=== Section Start ===

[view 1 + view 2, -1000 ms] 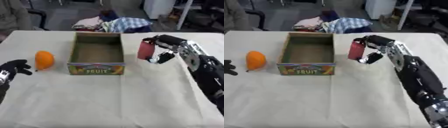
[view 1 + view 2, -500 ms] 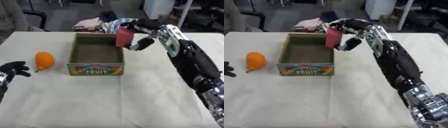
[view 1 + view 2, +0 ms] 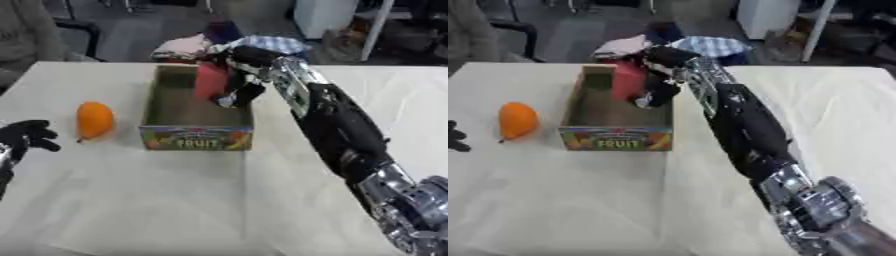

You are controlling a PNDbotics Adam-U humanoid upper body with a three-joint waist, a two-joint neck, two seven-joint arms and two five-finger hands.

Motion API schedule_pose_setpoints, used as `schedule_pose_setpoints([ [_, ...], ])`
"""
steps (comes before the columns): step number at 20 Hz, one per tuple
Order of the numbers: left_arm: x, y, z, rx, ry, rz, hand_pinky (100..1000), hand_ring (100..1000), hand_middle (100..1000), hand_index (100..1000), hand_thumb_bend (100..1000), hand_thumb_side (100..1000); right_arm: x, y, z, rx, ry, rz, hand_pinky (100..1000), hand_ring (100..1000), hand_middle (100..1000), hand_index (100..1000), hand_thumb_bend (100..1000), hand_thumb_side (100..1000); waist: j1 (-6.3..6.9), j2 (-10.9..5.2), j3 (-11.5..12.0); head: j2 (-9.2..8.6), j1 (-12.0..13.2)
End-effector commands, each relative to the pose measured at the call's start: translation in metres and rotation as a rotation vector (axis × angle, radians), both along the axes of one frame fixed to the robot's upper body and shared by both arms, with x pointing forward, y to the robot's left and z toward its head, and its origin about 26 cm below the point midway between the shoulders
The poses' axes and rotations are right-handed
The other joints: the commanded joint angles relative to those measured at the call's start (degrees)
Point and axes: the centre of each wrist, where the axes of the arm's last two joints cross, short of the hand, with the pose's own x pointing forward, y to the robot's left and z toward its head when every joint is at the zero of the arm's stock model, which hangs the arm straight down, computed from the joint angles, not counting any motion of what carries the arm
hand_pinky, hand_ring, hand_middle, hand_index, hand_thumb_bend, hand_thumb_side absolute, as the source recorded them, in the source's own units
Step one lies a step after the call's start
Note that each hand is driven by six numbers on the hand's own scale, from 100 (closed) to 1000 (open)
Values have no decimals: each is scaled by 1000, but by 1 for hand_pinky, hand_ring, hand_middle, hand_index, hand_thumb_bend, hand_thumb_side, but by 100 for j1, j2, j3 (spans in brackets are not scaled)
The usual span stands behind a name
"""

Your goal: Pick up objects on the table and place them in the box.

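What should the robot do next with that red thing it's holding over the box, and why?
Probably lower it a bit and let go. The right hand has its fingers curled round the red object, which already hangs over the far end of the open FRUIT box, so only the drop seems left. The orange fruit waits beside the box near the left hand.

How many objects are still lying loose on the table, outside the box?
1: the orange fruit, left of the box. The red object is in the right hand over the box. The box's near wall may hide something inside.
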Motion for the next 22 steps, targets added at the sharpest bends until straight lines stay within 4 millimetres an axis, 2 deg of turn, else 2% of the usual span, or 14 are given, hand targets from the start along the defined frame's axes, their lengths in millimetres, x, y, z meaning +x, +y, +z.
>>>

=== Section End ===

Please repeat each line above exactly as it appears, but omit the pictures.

_RESULT OF THIS EXERCISE:_
[view 1 + view 2, -1000 ms] 
[view 1 + view 2, -500 ms] 
[view 1 + view 2, +0 ms] 

You are controlling a PNDbotics Adam-U humanoid upper body with a three-joint waist, a two-joint neck, two seven-joint arms and two five-finger hands.

Motion API schedule_pose_setpoints, used as `schedule_pose_setpoints([ [_, ...], ])`
"""
steps (comes before the columns): step number at 20 Hz, one per tuple
Order of the numbers: left_arm: x, y, z, rx, ry, rz, hand_pinky (100..1000), hand_ring (100..1000), hand_middle (100..1000), hand_index (100..1000), hand_thumb_bend (100..1000), hand_thumb_side (100..1000); right_arm: x, y, z, rx, ry, rz, hand_pinky (100..1000), hand_ring (100..1000), hand_middle (100..1000), hand_index (100..1000), hand_thumb_bend (100..1000), hand_thumb_side (100..1000); waist: j1 (-6.3..6.9), j2 (-10.9..5.2), j3 (-11.5..12.0); head: j2 (-9.2..8.6), j1 (-12.0..13.2)
End-effector commands, each relative to the pose measured at the call's start: translation in metres and rotation as a rotation vector (axis × angle, radians), both along the axes of one frame fixed to the robot's upper body and shared by both arms, with x pointing forward, y to the robot's left and z toward its head, and its origin about 26 cm below the point midway between the shoulders
The poses' axes and rotations are right-handed
The other joints: the commanded joint angles relative to those measured at the call's start (degrees)
Point and axes: the centre of each wrist, where the axes of the arm's last two joints cross, short of the hand, with the pose's own x pointing forward, y to the robot's left and z toward its head when every joint is at the zero of the arm's stock model, which hangs the arm straight down, computed from the joint angles, not counting any motion of what carries the arm
hand_pinky, hand_ring, hand_middle, hand_index, hand_thumb_bend, hand_thumb_side absolute, as the source recorded them, in the source's own units
Step one lies a step after the call's start
Note that each hand is driven by six numbers on the hand's own scale, from 100 (closed) to 1000 (open)
Values have no decimals: each is scaled by 1000, but by 1 for hand_pinky, hand_ring, hand_middle, hand_index, hand_thumb_bend, hand_thumb_side, but by 100 for j1, j2, j3 (spans in brackets are not scaled)
The usual span stands behind a name
"""

Your goal: Pick up objects on the table and place them in the box.

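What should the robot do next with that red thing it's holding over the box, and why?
Probably lower it a bit and let go. The right hand has its fingers curled round the red object, which already hangs over the far end of the open FRUIT box, so only the drop seems left. The orange fruit waits beside the box near the left hand.

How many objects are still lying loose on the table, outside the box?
1: the orange fruit, left of the box. The red object is in the right hand over the box. The box's near wall may hide something inside.
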Motion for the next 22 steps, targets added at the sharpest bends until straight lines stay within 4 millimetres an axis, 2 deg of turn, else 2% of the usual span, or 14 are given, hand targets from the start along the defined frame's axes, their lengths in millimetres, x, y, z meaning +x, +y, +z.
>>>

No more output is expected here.